To complicate things further, the mechanism for actually rotating the beast hadn’t been worked out so I couldn’t rely on stepper motors or any other tightly defined rotation.
In the end, I put a 3mm neodynium magnet embedded in the drum and used a Hall Effect sensor to time the period of rotation.
The drum itself was a 3 man lift, so there was a lot of inertia, which worked to my advantage. Any changes to rotational speed were pretty slow to take effect, and so just keeping a simple moving average of the rotation period and flashing the leds at 1/10th (there were 10 frames of animation) of that time worked very well.
I just used regular white led strips for illumination and a big bank of large electrolytic capacitors at the base of each column to allow a relatively modest power supply to power the whole thing.
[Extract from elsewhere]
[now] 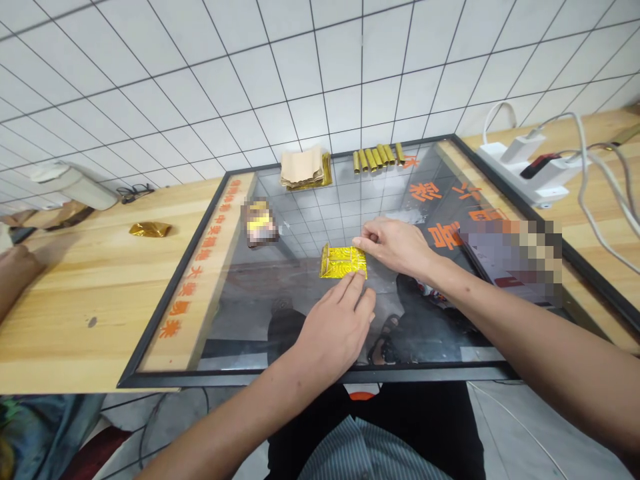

I think the leds were illuminated for 5ms at a time to give a good freeze frame, meant we were running at a 20% duty cycle.
All of which was fine, except that there was approximately 6 hours from the first time it worked until it was shipped to Miami. Needless to say, I wanted a week’s worth of soak test to make sure I’d got all my sums correct. I nearly had kittens when they just packed it up and took away immediately. To my relief, it apparently worked out of the box first time and kept running.
The thing I most remember was how cold it was in the warehouse we assembled the thing.